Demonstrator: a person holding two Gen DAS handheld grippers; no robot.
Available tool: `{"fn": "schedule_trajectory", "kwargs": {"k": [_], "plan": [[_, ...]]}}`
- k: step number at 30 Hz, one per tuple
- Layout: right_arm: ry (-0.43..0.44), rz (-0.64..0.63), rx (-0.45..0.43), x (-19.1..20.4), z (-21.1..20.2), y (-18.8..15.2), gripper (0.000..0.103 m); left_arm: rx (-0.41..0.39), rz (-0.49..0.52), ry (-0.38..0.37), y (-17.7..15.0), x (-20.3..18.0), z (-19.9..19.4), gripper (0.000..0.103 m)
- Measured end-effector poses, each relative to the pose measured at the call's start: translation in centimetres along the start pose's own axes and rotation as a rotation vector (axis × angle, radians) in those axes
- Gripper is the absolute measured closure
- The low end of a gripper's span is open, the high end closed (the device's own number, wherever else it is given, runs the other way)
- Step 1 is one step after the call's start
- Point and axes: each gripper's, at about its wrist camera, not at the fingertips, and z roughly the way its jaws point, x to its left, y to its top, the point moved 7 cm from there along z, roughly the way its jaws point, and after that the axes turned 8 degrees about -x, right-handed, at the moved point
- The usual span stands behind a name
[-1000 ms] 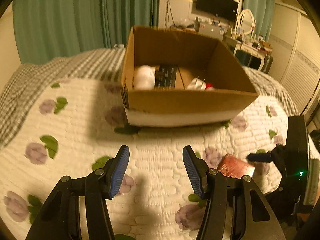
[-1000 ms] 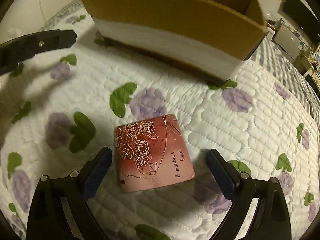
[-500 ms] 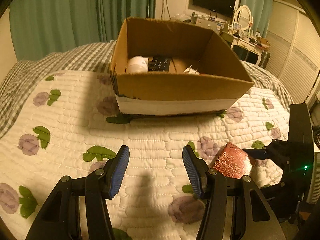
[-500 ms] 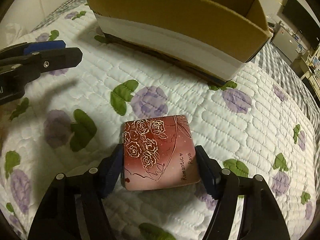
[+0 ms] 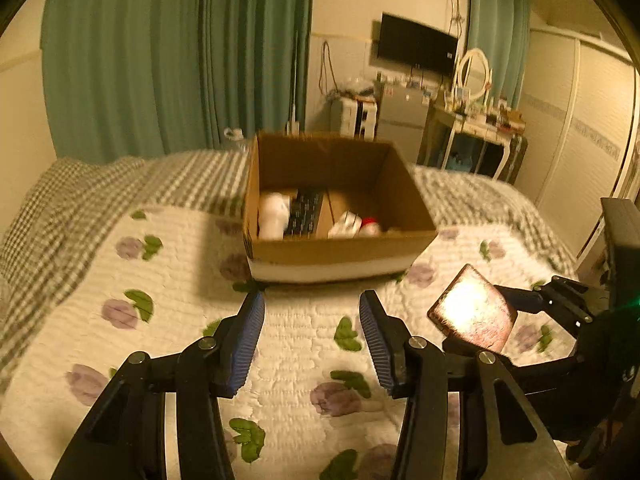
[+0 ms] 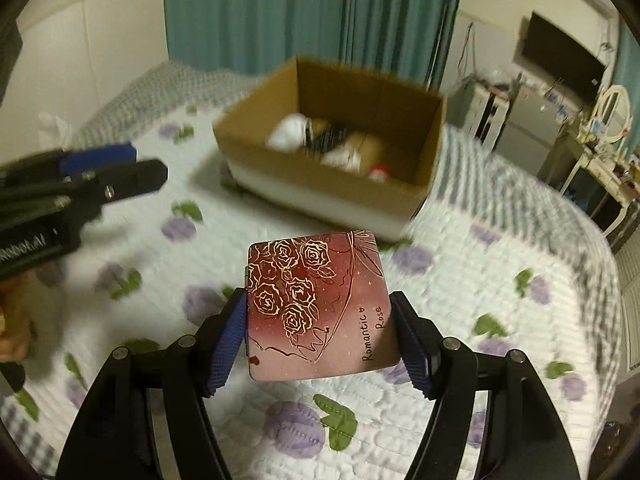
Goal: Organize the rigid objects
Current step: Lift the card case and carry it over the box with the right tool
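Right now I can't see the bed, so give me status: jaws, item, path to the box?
Right gripper shut on red rose-printed square case, lifted off quilt. Left gripper open, holding nothing. Open cardboard box ahead, nothing between.

Both views are dim and warm, with a yellow-orange cast strongest in the left wrist view. A bright glare patch washes out the face of the square red rose-printed case (image 5: 472, 314) there, while the right wrist view shows its gold line pattern (image 6: 318, 306) sharply. The open brown cardboard box (image 6: 332, 160) and the white quilted bedspread with purple flowers (image 6: 500, 280) smear with motion blur. The box casts a soft shadow to its left on the bedspread (image 5: 192, 248). Fisheye distortion bends the green pleated curtains (image 5: 168, 60), and black vignetting rings both frames.
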Motion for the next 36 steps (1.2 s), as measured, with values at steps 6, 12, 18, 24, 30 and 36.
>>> {"fn": "schedule_trajectory", "kwargs": {"k": [6, 12, 18, 24, 30, 36], "plan": [[-0.015, 0.007, -0.128, 0.1, -5.5, 4.4, 0.034, -0.118, 0.002, -0.003, 4.2, -0.3, -4.3, 0.052], [-0.038, 0.013, -0.259, -0.4, -10.1, 8.9, 0.034, -0.245, 0.016, -0.005, 8.9, -0.8, -7.5, 0.052], [-0.053, 0.033, -0.372, -1.0, -13.3, 13.1, 0.034, -0.361, 0.035, 0.002, 13.0, -1.4, -9.4, 0.052], [-0.071, 0.066, -0.429, -2.4, -13.3, 16.1, 0.034, -0.436, 0.024, -0.003, 16.2, -1.1, -8.6, 0.052], [-0.074, 0.103, -0.401, -4.2, -9.5, 17.2, 0.034, -0.407, 0.037, 0.002, 17.1, -0.7, -4.0, 0.052], [-0.073, 0.117, -0.323, -5.6, -2.6, 16.7, 0.034, -0.323, 0.047, 0.011, 15.8, 0.0, 2.6, 0.052]]}}
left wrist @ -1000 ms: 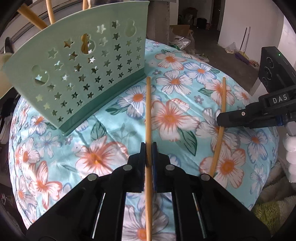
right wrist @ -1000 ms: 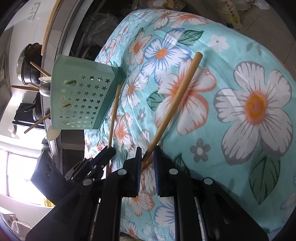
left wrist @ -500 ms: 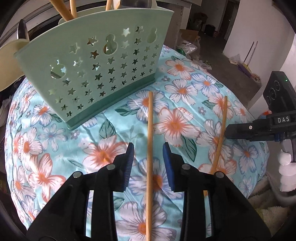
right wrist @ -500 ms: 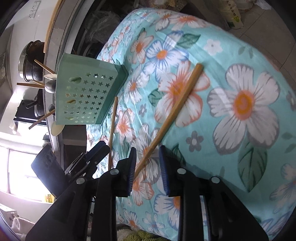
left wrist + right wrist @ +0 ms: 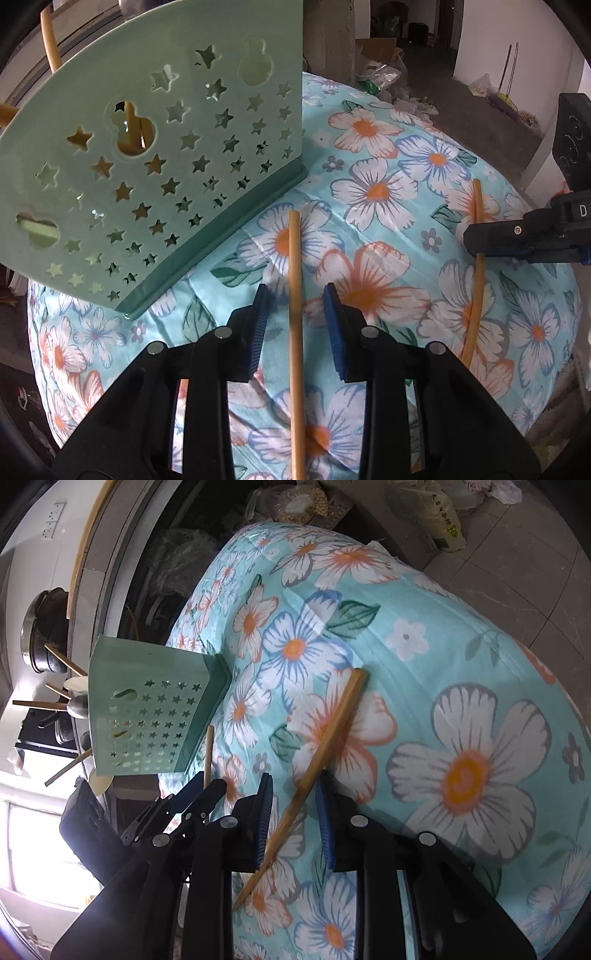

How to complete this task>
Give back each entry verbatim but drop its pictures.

Written solution>
Demonstrator: a person holding two Gen DAS handheld grippers; no robot.
Available tool: `{"fn": "schedule_trajectory", "kwargs": {"k": [_], "plan": [[_, ...]]}}`
- k: step number at 30 Hz, one per tuple
- Layout: right_arm: ry (-0.43..0.44), rz (-0.64..0.63), rx (-0.45..0.43), x (-19.1..20.4), z (-21.1..20.2), y (-18.8..15.2), gripper (0.000..0.103 m); left_arm: rx (-0.41..0.39), rz (-0.49..0.52), ry (-0.38..0.37), y (-17.7..15.0), x (-20.3..18.0), z (-19.9..19.4), gripper (0.000..0.103 m)
- Measured end-effector poses, each relative to the pose measured at the call's start: translation in centimetres along the start pose's own axes and rotation as a rotation vector (axis × angle, radians) in those axes
- Gripper is the absolute measured closure
- The low end of a gripper's span is open, the high end closed (the device's own number, wherever else it is given, runs the other way)
- Step 1 is one step after the call's start
- Point and axes: each gripper's, at about its wrist camera, not at the fingertips, and z roughly the way its jaws point, x to its left, y to its top, the point moved 7 cm from there along z, roughly the way its jaws point, and after that the axes turned 8 degrees about -x, right-handed, at the moved point
- The usual span stands behind a name
[-1000 ms] 
[-1000 ms] 
[-500 ms] 
[-500 ms] 
[+0 ms] 
[+0 ms] 
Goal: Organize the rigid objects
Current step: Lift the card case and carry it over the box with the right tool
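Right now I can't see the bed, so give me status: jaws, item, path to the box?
Right gripper shut on red rose-printed square case, lifted off quilt. Left gripper open, holding nothing. Open cardboard box ahead, nothing between.

Both views are dim and warm, with a yellow-orange cast strongest in the left wrist view. A bright glare patch washes out the face of the square red rose-printed case (image 5: 472, 314) there, while the right wrist view shows its gold line pattern (image 6: 318, 306) sharply. The open brown cardboard box (image 6: 332, 160) and the white quilted bedspread with purple flowers (image 6: 500, 280) smear with motion blur. The box casts a soft shadow to its left on the bedspread (image 5: 192, 248). Fisheye distortion bends the green pleated curtains (image 5: 168, 60), and black vignetting rings both frames.
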Motion for the next 36 steps (1.2 s), as measured, with values at steps 6, 12, 18, 24, 30 and 36.
>>> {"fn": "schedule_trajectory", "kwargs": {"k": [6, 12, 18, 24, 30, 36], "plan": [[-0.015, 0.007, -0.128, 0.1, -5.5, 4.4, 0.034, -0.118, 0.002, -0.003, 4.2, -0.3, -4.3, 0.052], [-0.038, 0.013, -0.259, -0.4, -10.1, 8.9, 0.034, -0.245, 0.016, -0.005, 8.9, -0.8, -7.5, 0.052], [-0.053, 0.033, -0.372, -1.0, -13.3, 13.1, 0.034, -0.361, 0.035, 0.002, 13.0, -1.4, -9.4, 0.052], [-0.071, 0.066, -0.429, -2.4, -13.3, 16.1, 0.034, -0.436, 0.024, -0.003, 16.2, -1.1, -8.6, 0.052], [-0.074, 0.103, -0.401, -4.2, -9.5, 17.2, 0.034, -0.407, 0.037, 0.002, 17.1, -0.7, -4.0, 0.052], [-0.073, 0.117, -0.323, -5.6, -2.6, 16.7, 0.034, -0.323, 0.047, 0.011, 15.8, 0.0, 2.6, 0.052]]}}
left wrist @ -1000 ms: 
right wrist @ -1000 ms: 
left wrist @ -500 ms: 
right wrist @ -500 ms: 
left wrist + right wrist @ +0 ms: 

That wraps up the answer.